For the listing below, report all lines that hold the word "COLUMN".

Records to use: Begin

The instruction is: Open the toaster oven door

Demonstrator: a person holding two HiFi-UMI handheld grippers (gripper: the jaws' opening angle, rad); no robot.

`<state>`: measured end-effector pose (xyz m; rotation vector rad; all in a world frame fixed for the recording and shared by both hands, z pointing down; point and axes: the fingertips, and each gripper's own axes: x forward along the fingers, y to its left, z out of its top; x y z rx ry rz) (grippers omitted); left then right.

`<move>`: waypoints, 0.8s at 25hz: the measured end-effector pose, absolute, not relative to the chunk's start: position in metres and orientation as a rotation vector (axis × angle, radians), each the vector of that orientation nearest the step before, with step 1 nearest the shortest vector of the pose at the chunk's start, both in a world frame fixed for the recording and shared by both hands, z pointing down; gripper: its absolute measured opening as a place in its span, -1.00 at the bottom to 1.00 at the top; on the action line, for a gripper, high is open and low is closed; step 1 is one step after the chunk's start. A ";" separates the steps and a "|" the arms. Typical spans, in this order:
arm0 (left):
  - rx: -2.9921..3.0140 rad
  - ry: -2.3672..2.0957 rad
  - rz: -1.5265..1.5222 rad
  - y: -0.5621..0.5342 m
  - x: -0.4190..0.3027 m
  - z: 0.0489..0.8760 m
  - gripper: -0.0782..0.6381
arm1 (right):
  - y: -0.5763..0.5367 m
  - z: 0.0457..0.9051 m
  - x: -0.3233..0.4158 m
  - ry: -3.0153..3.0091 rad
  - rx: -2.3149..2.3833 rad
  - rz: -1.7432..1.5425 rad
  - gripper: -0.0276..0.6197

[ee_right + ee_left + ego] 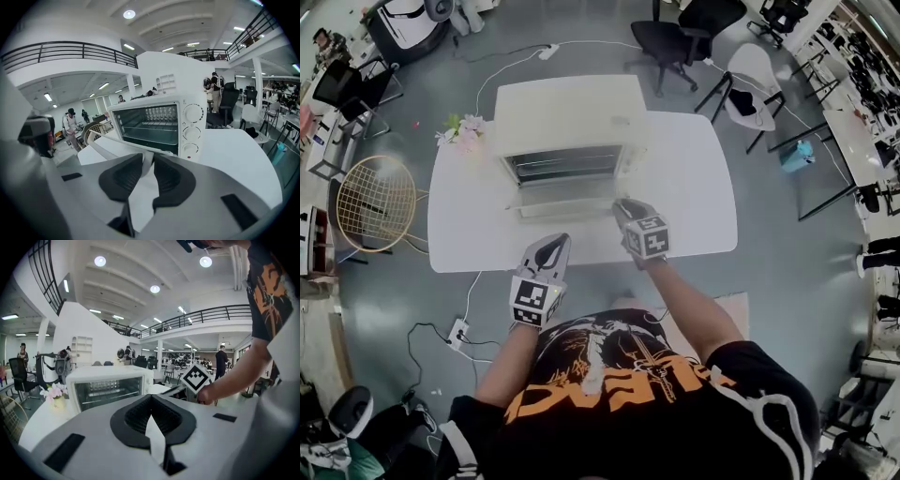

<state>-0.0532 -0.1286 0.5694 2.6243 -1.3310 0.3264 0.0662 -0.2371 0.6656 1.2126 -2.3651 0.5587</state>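
Nearest the person, the left gripper (pixel 551 244) hovers low over the front edge of the white table (pixel 694 187), its jaws drawn together at the tips with nothing between them, taking no part in the work; a little further in and to the right, the right gripper (pixel 146 161) reaches to the right end of the door handle (pixel 112 143), and its pads look closed on the handle's white end piece, which fills the narrow gap between them (the grip is a judgement from the right gripper view, as the head view shows only the gripper's back); beyond it the door (pixel 562 200) lies folded down in front of the toaster oven (pixel 567 117), close to flat over the table, so that the wire rack and the shiny rear wall of the cavity show plainly; the oven itself stands at the middle of the table's far side, its three knobs on its right face, with a small bunch of pink flowers (pixel 461 131) just beside its left corner; the opening seems all but done, and what appears left is to let the door settle at its lowest and release the handle.
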 end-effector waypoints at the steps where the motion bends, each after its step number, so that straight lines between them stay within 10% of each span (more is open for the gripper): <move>1: 2.615 -1.315 0.345 -0.130 -0.049 0.579 -0.72 | -0.234 0.669 0.067 -2.361 1.208 0.567 -0.64; 20: 2.639 -1.292 0.426 -0.118 -0.048 0.585 -0.72 | -0.171 0.792 0.077 -2.104 1.100 0.905 -0.65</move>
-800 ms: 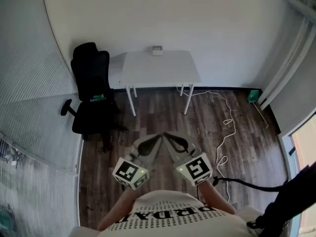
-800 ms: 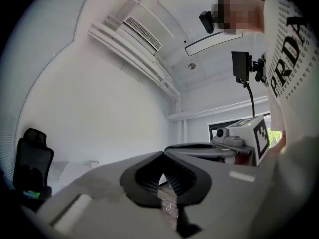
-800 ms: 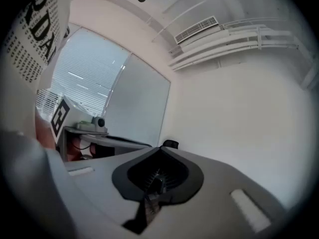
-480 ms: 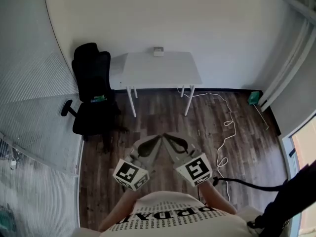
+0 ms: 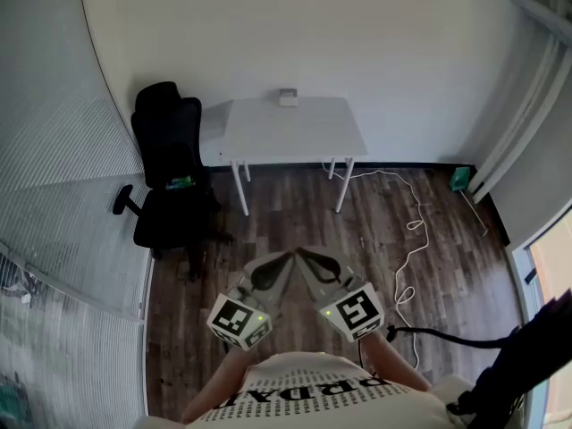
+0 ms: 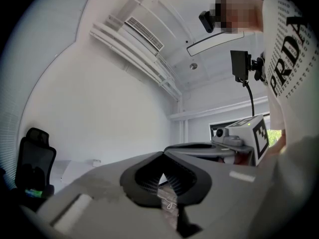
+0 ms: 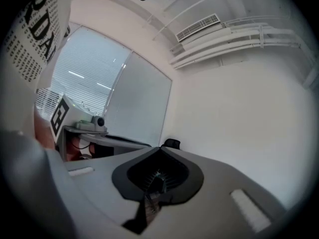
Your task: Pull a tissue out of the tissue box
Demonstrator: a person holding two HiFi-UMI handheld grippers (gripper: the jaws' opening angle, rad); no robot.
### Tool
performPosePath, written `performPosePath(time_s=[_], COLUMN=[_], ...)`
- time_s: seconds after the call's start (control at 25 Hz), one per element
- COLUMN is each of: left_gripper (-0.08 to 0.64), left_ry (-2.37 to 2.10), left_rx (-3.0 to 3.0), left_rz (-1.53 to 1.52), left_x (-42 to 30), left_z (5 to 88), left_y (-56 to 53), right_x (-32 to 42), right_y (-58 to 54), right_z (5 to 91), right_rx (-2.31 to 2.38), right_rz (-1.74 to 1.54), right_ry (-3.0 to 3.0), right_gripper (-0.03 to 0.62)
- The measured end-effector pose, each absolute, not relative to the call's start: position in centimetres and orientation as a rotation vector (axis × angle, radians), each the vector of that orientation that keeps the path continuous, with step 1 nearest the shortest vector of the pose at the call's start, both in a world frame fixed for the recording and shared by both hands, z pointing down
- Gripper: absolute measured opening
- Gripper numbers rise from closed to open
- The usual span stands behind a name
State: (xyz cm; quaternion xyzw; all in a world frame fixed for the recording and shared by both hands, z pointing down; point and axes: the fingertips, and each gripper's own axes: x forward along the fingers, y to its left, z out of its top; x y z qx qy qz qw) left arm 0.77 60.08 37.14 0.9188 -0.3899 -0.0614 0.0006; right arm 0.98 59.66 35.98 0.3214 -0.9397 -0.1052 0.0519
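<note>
I am standing over a dark wood floor (image 5: 268, 213), holding the left gripper (image 5: 286, 257) and the right gripper (image 5: 304, 255) low in front of my chest. Their tips are leaning in towards each other and almost meeting. Well ahead of them, a white table (image 5: 290, 134) is standing against the wall, with the small tissue box (image 5: 287, 97) sitting at its back edge. A black office chair (image 5: 170, 177) is sitting just left of the table. A white cable (image 5: 413, 231) is trailing across the floor on my right.
</note>
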Motion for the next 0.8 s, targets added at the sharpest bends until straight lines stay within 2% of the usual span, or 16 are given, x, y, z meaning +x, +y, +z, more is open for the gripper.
performPosePath(time_s=[0.8], left_gripper=[-0.009], left_ry=[-1.202], left_rx=[2.855], left_rz=[-0.164], left_x=[-4.5], left_z=[39.4], left_y=[62.4], right_x=[-4.2], right_y=[62.0], right_z=[38.5], right_rx=[0.965], right_rz=[-0.258], right_ry=[-2.827], right_gripper=[0.006])
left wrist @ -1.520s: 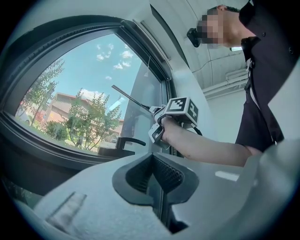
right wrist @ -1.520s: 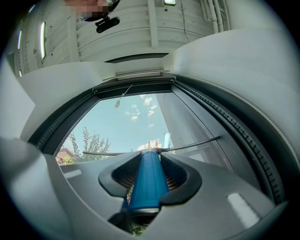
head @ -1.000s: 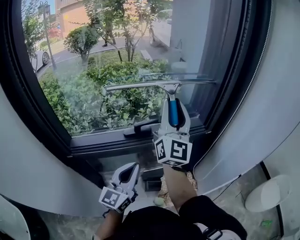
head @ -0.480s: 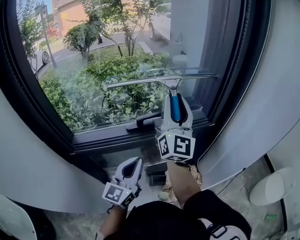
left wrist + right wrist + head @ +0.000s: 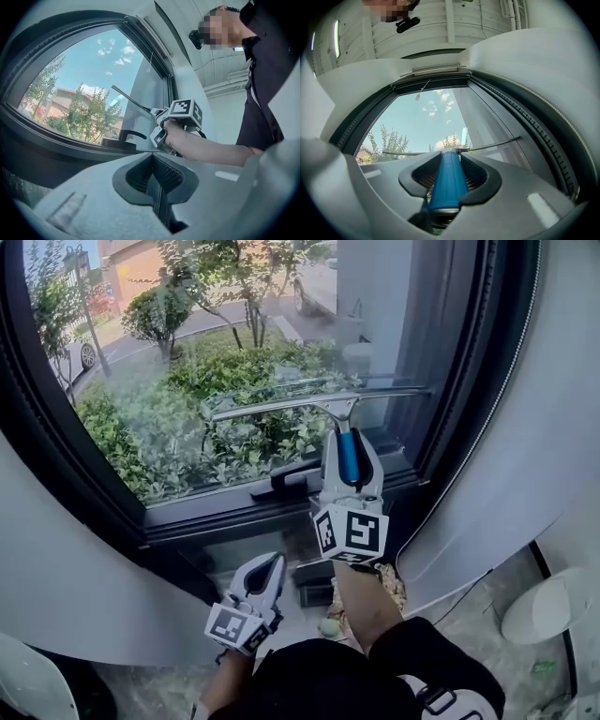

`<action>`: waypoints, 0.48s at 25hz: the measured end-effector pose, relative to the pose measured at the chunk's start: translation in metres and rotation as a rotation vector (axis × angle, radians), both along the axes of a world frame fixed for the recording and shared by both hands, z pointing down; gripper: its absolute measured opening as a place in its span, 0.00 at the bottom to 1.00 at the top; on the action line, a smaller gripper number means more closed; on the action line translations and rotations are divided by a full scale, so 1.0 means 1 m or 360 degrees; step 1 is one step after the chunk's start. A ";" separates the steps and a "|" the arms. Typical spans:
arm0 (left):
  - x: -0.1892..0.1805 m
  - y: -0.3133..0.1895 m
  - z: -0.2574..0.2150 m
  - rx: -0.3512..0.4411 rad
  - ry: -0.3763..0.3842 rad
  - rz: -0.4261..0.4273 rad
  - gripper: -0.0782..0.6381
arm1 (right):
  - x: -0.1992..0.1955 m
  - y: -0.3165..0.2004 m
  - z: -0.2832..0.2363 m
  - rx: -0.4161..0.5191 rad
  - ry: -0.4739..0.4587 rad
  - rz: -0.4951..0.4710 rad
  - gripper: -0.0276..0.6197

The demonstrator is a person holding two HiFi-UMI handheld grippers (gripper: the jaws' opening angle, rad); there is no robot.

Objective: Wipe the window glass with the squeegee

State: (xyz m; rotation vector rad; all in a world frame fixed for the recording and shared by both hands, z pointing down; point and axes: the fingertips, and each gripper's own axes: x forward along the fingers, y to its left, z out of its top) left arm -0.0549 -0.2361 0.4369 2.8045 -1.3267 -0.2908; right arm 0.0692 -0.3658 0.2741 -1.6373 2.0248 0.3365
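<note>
the right gripper [image 5: 349, 448] is clamped on the blue grip of a squeegee [image 5: 314, 401], held up in front of the person. the squeegee's long blade lies nearly level against the lower part of the window glass [image 5: 178, 352], just above a black window handle [image 5: 286, 482] on the dark frame [image 5: 234, 517]. bushes [image 5: 187, 437] and a street [image 5: 192, 324] show through the pane. the left gripper [image 5: 265, 570] hangs low, well apart from the window, its jaws pressed together with nothing between them.
</note>
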 end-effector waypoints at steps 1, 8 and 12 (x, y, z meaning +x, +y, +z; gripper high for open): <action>0.000 0.000 0.000 -0.0002 -0.0002 -0.0001 0.11 | 0.000 0.000 0.001 -0.0003 -0.0003 -0.0001 0.25; -0.002 0.003 0.004 -0.0020 -0.0014 0.0001 0.11 | 0.000 0.001 0.009 -0.0020 0.0000 0.0002 0.25; -0.003 0.004 0.006 -0.0023 -0.0015 0.0004 0.11 | -0.001 0.001 0.016 -0.0043 -0.0009 0.0004 0.25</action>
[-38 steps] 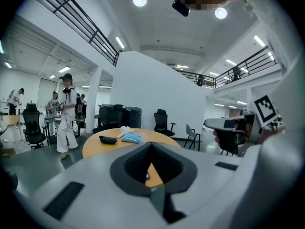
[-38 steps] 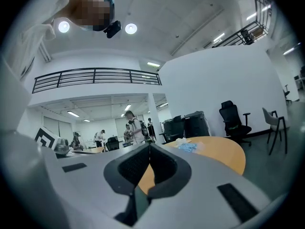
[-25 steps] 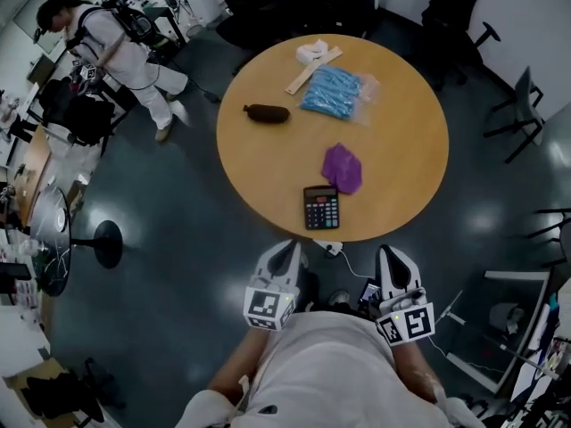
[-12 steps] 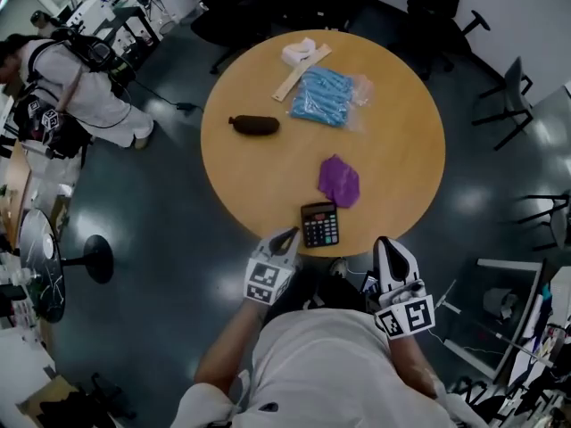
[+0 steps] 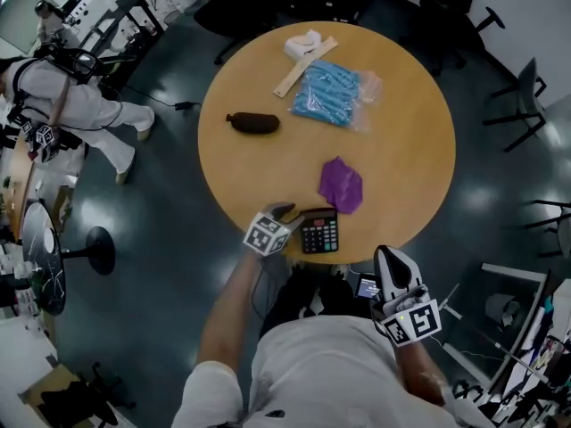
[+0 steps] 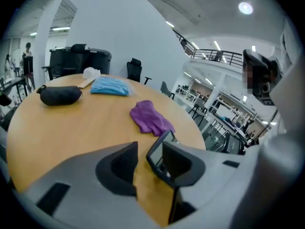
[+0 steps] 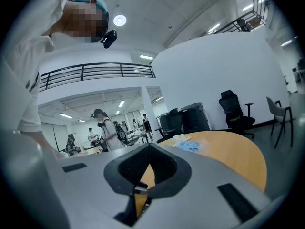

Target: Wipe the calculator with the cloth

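The black calculator [image 5: 319, 233] lies near the round table's [image 5: 401, 150] near edge, with the crumpled purple cloth [image 5: 341, 185] just beyond it, apart from both grippers. My left gripper [image 5: 293, 214] is at the calculator's left side. In the left gripper view the left gripper [image 6: 149, 149] has just been opening its jaws; the calculator's [image 6: 159, 152] edge stands between them, close to the right jaw and not pressed. My right gripper [image 5: 391, 264] hangs off the table's near edge by my body. In its own view the right gripper [image 7: 149, 149] is shut and empty.
Farther back on the table lie a dark pouch [image 5: 254, 123], a blue packet [image 5: 332, 92], a wooden ruler [image 5: 303, 65] and a white bundle [image 5: 302, 45]. Office chairs [image 5: 522, 105] ring the table. A person [image 5: 67, 105] walks at the far left.
My left gripper has gone from beside my body forward and down to the calculator's left edge, and its jaws have opened. The right gripper stays near my body, shut.
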`<state>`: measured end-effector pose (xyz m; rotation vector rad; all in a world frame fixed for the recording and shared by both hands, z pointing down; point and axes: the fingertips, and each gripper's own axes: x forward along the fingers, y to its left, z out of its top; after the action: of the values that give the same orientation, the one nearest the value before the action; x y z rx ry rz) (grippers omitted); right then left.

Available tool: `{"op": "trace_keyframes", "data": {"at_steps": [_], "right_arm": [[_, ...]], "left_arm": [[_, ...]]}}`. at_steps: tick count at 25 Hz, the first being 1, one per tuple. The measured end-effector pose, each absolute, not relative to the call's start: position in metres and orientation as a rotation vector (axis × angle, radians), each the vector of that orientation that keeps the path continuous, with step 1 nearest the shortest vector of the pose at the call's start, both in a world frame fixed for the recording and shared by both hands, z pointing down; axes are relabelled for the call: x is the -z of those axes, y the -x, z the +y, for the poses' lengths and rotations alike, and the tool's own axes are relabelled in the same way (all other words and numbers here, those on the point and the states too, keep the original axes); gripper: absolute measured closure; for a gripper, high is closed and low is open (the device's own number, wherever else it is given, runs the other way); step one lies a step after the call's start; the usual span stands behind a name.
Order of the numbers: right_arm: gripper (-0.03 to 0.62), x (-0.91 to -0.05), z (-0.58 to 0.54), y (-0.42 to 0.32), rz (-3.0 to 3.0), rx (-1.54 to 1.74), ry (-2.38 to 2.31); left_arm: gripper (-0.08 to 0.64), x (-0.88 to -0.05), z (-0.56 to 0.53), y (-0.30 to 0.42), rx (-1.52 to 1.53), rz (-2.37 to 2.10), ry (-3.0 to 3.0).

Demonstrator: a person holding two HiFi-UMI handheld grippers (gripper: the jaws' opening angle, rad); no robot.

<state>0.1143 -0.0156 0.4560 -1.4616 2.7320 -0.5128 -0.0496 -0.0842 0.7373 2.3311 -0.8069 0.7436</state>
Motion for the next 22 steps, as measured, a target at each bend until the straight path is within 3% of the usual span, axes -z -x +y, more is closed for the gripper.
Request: {"op": "trace_keyframes", "data": {"at_steps": [14,22], "right_arm": [[0.575,-0.483,-0.027,-0.134,2.717,0.624,1.506],[0.575,-0.482,-0.031,-0.137,2.721,0.612,1.493]], "left_arm": [[0.413,-0.783,-0.077,0.019,-0.918,-0.407,-2.248],[0.486,-0.762,-0.066,0.021,-0.799,-0.394,-2.286]]}}
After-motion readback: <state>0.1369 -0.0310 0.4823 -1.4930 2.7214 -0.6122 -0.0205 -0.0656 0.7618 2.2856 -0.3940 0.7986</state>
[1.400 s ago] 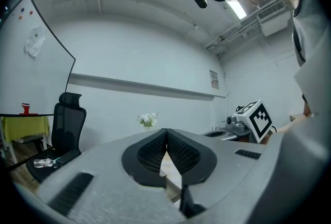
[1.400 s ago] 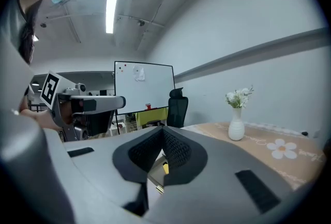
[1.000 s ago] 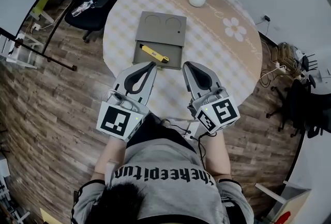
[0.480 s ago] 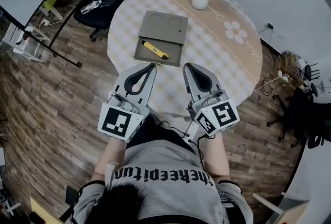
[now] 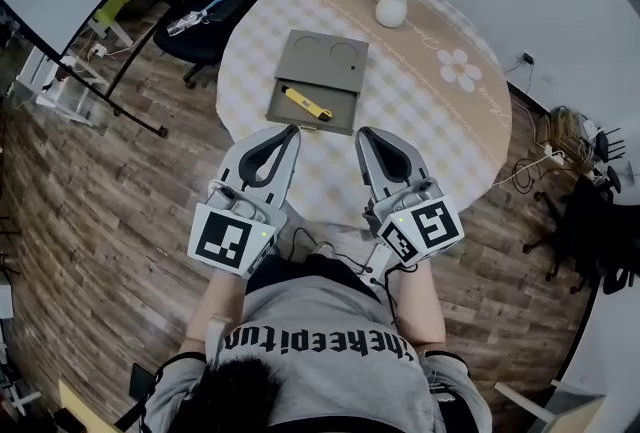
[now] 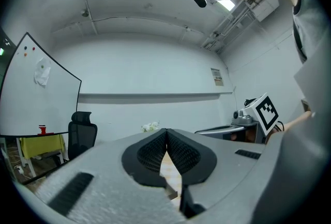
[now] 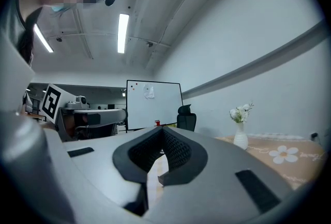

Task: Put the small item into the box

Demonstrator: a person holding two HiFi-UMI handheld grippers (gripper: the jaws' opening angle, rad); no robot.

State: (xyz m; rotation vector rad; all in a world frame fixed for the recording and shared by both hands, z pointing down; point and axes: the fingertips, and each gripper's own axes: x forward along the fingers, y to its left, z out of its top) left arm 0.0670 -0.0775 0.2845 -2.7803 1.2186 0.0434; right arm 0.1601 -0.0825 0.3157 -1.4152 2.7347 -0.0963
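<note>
A flat grey box (image 5: 322, 61) lies open on the round checked table (image 5: 440, 121). A small yellow item (image 5: 307, 103) rests in the box's near tray. My left gripper (image 5: 293, 128) hovers over the table's near edge, just short of the tray, shut and empty. My right gripper (image 5: 361, 132) is beside it, to the right of the tray, also shut with nothing in it. In the left gripper view the jaws (image 6: 166, 131) meet at the tips, and the right gripper view shows the same (image 7: 164, 130). Neither gripper touches the box.
A white vase of flowers (image 5: 392, 5) stands at the table's far side and shows again as the vase (image 7: 240, 135). A black office chair (image 5: 218, 1) is beyond the table on the left. A whiteboard (image 7: 154, 104) stands behind. A wooden floor surrounds the table.
The head view has drifted, so the table and box sit slightly further right in the frame. Both grippers stay shut in the same place before the box.
</note>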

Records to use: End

> Exercise answer:
performPosePath, written `performPosePath(time_s=[_], COLUMN=[_], ...)`
- COLUMN is each of: left_gripper (-0.08 to 0.64), left_ry (-2.37 to 2.10), left_rx (-3.0 to 3.0), left_rz (-1.53 to 1.52), left_x (-42 to 30), left_z (5 to 88), left_y (-56 to 53), right_x (-32 to 42), right_y (-58 to 54), right_z (5 to 91), right_rx (-2.31 to 2.38), right_rz (-1.74 to 1.54), right_ry (-3.0 to 3.0), right_gripper (-0.03 to 0.62)

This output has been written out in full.